The Cato Institute report, “Taken in the Presence of Border Police,” argues that the current approach to the border, including the militarization of the US Customs and Border Protection force, has contributed to the rise of the opioid crisis and a sharp increase in drug overdoses.

“The problem with this approach is that it’s not working,” said Cato Institute senior fellow Jason Richwine, who authored the report.

“It’s not helping the drug problem, it’s making it worse.

This is a problem that has to be fixed.”

The Cato report argues that mandatory drug tests and enforcement are a bad idea that are likely to worsen the problem of drug abuse in the US.

“There are now almost a million Americans who are addicted to opioids,” said Richwine.

“More than half of those are from Mexico.

Most of the people who are using opioids are not legal immigrants.

They are here illegally.”

It’s important to note that the authors did not directly address the use of immigration enforcement on the border.

Instead, they looked at a number of different border control measures, including checkpoints, enhanced screening, and more intensive training for border agents.

It’s not the first time the US has tried to tackle the drug crisis.

Earlier this year, President Donald Trump signed an executive order that would give US border agents new powers to enforce federal laws against illegal immigrants.

The policy, known as 287(g), would allow agents to issue citations for minor infractions like trespassing, failure to obey orders, and failing to identify themselves.

The move, which was opposed by many in the anti-immigrant right, sparked criticism from many on the left, who called it a “slap in the face” to immigrants.

A 2016 report from Migration Policy Institute (MPI) found that a quarter of US residents said they have used heroin or cocaine at some point in their lives, with one in five saying they had at least one heroin or drug related arrest.
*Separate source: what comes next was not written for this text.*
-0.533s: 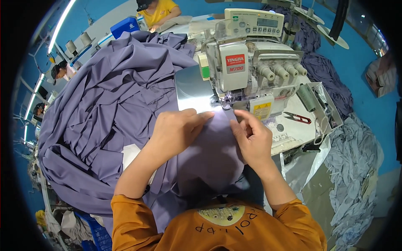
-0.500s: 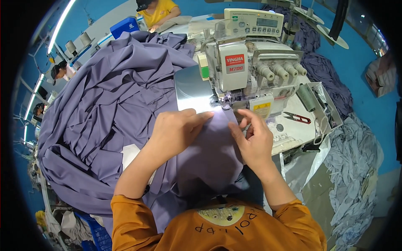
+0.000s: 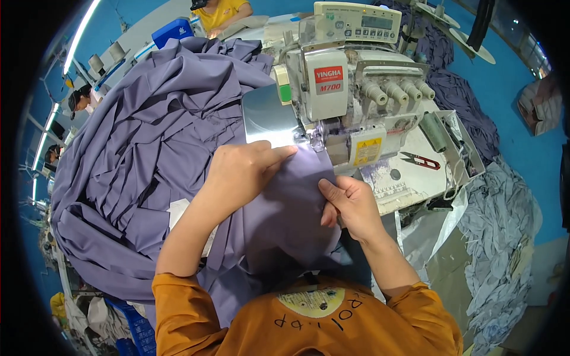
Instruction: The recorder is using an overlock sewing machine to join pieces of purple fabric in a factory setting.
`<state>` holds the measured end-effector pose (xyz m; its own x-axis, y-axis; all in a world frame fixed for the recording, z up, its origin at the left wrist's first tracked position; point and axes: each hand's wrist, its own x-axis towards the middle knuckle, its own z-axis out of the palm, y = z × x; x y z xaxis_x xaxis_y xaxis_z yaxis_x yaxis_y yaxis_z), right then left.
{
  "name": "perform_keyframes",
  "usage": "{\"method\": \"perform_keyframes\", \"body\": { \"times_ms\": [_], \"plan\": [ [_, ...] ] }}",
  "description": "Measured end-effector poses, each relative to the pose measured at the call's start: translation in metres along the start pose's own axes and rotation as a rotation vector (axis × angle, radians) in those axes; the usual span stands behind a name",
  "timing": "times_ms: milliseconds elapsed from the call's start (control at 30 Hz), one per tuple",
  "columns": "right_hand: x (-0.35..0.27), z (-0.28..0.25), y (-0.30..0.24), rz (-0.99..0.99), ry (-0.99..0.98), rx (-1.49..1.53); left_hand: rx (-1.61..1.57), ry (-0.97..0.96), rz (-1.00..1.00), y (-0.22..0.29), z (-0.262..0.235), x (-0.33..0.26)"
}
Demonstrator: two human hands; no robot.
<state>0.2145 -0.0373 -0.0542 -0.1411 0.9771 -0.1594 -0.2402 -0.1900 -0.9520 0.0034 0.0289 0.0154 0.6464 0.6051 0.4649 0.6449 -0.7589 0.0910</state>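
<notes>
A purple fabric panel (image 3: pixel 291 207) runs from my lap up to the presser foot area of a white overlock sewing machine (image 3: pixel 328 101). My left hand (image 3: pixel 240 172) has its fingers curled on the panel, the index fingertip pressing near the foot, beside the shiny metal plate (image 3: pixel 267 115). Lower down, my right hand (image 3: pixel 354 206) pinches the panel's right edge, thumb on top and fingers partly hidden beneath. A large heap of the same purple fabric (image 3: pixel 142 160) lies left of my left arm.
Red-handled thread snips (image 3: pixel 423 161) lie on the machine bed, near an open box (image 3: pixel 469 142) with a dark green spool (image 3: pixel 433 133). Control panel (image 3: pixel 356 24) tops the machine. Grey-blue cloth (image 3: pixel 502 237) hangs at right. A person in yellow (image 3: pixel 222 16) works at the back.
My right hand has moved down along the fabric edge, away from the foot, and its thumb now lies on the panel. The left hand remains near the foot.
</notes>
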Motion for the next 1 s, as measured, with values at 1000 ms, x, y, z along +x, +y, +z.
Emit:
{"method": "perform_keyframes", "body": {
  "times_ms": [1000],
  "plan": [
    [0.004, -0.004, -0.011, 0.003, -0.116, 0.038, -0.549, 0.359, -0.679, -0.045, -0.010, -0.051]
  ]
}}
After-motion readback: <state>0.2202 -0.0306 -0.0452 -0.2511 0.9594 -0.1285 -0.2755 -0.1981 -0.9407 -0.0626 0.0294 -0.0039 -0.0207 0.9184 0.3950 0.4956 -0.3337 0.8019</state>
The report noted that the Obama administration had taken steps to address the opioid epidemic, including by increasing access to treatment and drug testing.
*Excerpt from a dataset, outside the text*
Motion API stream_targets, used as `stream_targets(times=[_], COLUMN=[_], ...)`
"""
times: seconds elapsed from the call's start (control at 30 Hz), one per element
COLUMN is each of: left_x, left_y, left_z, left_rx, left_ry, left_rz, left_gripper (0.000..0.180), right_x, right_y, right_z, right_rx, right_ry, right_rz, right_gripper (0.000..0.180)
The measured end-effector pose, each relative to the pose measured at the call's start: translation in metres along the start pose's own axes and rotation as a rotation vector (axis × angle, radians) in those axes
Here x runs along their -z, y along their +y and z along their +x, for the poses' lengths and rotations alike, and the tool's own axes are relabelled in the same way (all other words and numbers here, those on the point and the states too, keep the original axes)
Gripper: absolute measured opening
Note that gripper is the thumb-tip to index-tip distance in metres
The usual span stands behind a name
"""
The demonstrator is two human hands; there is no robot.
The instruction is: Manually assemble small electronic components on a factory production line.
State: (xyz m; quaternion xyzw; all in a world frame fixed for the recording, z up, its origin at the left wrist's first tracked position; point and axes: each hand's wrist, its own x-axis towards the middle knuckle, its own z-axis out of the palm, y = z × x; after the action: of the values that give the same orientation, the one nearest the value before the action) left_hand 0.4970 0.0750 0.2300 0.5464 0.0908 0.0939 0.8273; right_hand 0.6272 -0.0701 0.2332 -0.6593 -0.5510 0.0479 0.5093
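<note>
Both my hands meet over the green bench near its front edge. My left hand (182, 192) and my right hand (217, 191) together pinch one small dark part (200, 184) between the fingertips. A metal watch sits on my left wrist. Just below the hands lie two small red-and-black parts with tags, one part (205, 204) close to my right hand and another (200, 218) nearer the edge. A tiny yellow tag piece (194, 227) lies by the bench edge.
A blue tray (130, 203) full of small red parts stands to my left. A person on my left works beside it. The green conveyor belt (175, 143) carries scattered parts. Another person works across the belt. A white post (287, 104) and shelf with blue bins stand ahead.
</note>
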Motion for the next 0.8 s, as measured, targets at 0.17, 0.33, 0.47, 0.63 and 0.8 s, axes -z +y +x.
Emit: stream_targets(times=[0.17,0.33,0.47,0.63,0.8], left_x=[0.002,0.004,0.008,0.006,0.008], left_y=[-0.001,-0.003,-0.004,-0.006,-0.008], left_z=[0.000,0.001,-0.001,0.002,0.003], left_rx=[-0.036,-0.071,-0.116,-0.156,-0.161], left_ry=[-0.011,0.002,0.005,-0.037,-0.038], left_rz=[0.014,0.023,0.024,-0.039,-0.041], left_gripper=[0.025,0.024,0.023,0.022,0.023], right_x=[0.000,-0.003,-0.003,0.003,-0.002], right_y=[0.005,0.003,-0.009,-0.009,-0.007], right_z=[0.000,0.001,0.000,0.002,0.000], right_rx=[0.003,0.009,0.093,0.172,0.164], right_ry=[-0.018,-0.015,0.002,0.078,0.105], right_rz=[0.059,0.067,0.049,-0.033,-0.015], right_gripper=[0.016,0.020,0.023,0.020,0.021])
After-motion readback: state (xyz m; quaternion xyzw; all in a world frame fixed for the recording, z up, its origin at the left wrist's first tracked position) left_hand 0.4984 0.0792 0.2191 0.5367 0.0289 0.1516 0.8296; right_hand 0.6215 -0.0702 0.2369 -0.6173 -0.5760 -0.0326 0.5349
But that hasn’t changed the drug war mentality, which has led to increased militarization on the US-Mexico border.

And now, with a new administration under Trump, things are even worse.

In a recent statement, Attorney General Jeff Sessions stated that he was committed to “putting a stop to the drug cartels’ violence.”

But, as the Cato report shows, that plan may not be enough to stop the tide of illegal immigration.

“For years, President Trump has called for a border wall to keep drugs out of the United States,” said Dr. David D’Alessandro, senior director of the drug policy program at the Cato institute.

“This policy proposal is a further step in that direction, but it’s unlikely to stop it.”

A few years ago, the US Border Patrol estimated that in addition to taking drugs into the US, illegal immigrants had killed nearly 3,000 people since 2006.

“In the last two years, we’ve seen a number the number of illegal aliens killed in the United State.

The border is the gateway to more deaths,” said D’Asaro.

“If we don’t get a solution in place, more deaths will continue.”